Aim of the task
List each line of the data in which the string "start" appears.

Records contained in a dataset:
○ ○ ○ ○ ○ ○ ○

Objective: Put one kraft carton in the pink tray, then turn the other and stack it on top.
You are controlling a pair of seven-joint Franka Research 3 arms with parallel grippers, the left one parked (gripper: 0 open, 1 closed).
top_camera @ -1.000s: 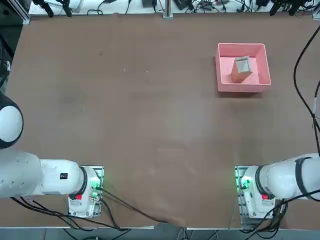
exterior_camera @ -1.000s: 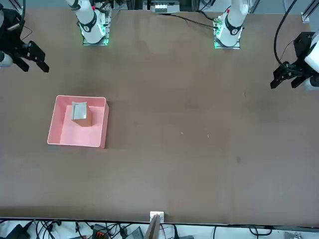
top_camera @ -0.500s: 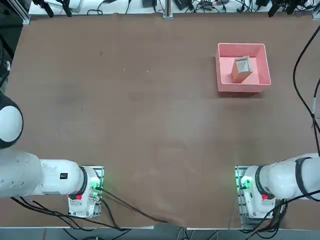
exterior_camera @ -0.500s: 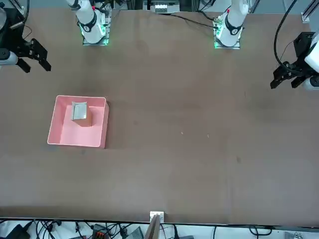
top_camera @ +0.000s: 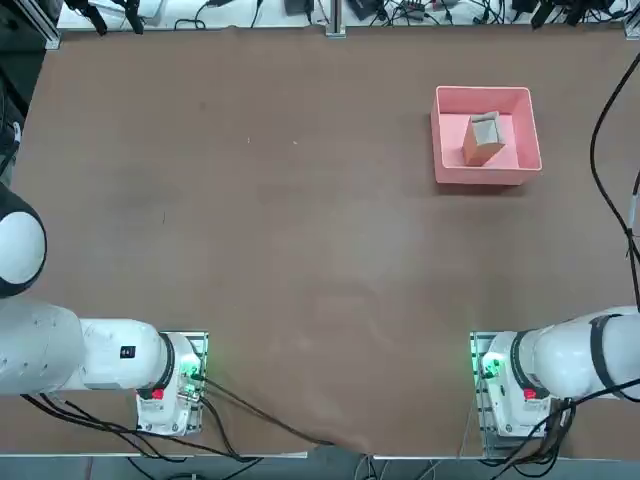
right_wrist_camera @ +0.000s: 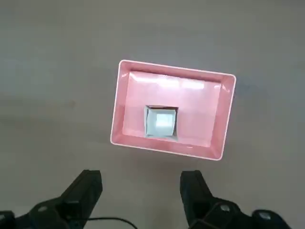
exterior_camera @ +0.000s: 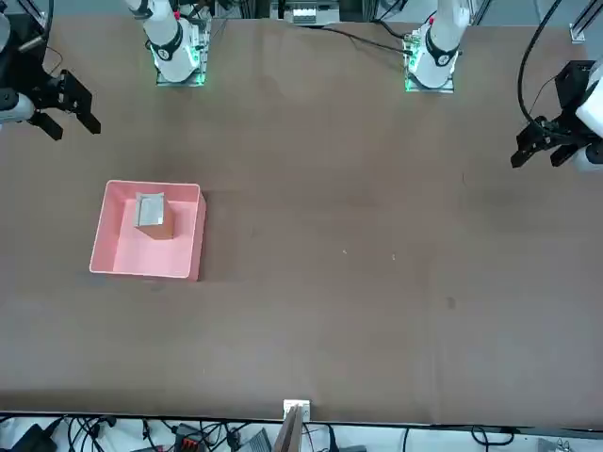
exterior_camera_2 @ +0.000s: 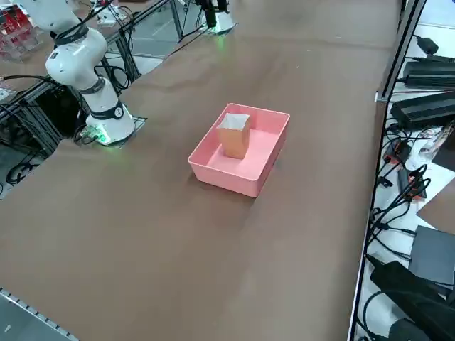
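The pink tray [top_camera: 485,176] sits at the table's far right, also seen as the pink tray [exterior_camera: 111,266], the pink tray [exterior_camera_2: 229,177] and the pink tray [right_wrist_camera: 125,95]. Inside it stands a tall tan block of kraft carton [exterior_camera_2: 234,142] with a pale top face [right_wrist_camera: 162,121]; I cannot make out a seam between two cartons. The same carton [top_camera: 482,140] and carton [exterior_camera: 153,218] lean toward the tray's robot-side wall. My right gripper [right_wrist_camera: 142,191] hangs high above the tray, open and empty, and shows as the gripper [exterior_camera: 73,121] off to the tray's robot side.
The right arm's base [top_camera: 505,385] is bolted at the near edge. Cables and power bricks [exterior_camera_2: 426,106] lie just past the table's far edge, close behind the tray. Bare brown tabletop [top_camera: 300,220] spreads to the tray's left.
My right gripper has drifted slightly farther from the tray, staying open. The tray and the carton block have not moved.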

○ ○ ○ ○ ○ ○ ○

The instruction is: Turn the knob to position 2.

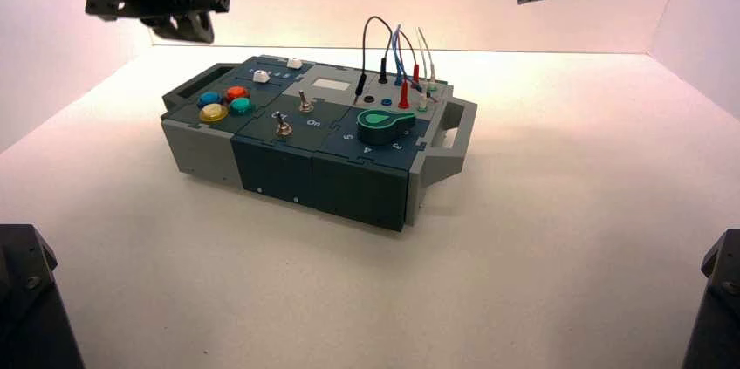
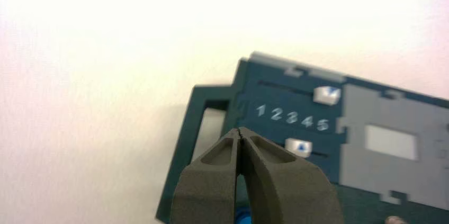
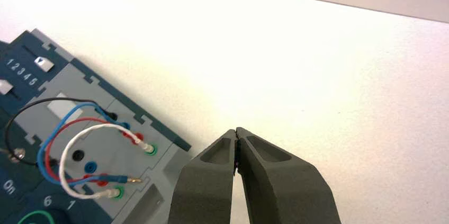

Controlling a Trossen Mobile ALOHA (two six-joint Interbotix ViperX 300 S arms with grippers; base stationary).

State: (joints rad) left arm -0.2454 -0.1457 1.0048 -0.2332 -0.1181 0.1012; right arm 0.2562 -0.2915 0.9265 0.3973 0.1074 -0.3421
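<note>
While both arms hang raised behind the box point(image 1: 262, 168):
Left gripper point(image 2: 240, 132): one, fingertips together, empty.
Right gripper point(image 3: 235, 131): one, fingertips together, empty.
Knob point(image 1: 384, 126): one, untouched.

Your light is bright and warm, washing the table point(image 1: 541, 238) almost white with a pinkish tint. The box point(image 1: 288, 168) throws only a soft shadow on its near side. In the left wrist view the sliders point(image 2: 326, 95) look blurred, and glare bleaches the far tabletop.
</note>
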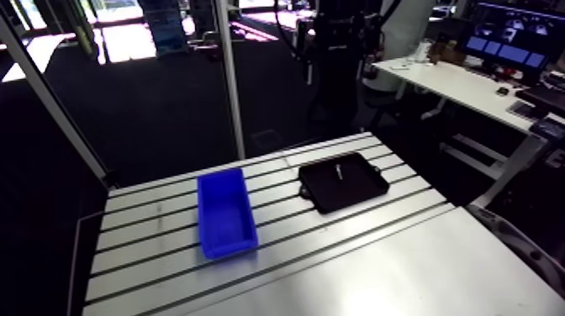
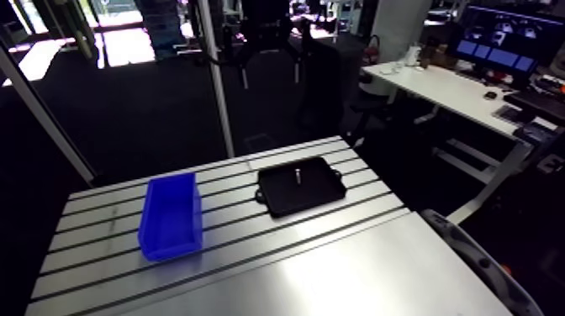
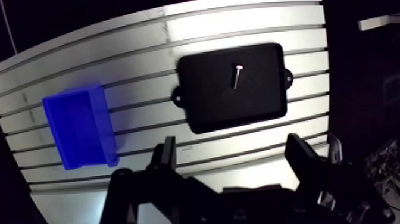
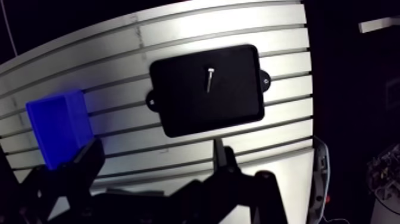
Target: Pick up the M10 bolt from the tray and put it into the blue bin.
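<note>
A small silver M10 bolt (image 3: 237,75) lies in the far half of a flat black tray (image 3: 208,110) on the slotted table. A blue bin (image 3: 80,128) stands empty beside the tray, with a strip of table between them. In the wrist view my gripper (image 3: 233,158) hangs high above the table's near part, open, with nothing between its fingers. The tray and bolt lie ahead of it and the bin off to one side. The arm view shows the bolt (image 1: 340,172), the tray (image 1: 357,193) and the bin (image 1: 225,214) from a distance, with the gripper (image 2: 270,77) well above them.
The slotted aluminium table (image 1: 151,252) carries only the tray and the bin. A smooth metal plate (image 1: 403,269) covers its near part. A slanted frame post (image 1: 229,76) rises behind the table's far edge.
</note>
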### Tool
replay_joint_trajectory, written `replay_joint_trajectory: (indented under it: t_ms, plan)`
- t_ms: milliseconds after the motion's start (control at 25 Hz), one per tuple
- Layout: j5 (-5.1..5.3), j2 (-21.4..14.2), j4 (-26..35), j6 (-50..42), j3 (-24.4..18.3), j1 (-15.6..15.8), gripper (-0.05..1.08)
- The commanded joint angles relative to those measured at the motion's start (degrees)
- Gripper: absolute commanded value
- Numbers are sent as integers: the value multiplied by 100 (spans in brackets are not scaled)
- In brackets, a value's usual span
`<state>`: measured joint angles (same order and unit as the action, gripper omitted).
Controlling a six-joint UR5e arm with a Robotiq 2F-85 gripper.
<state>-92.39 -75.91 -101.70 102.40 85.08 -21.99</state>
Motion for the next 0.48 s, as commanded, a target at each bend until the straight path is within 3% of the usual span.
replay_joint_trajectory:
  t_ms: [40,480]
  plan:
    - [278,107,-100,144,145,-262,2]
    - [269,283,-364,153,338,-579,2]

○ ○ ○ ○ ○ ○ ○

Task output
- t_ms: milliseconds after the motion's start (control at 25 Hz), one per tuple
- The commanded joint angles relative to those measured at the motion's start (degrees)

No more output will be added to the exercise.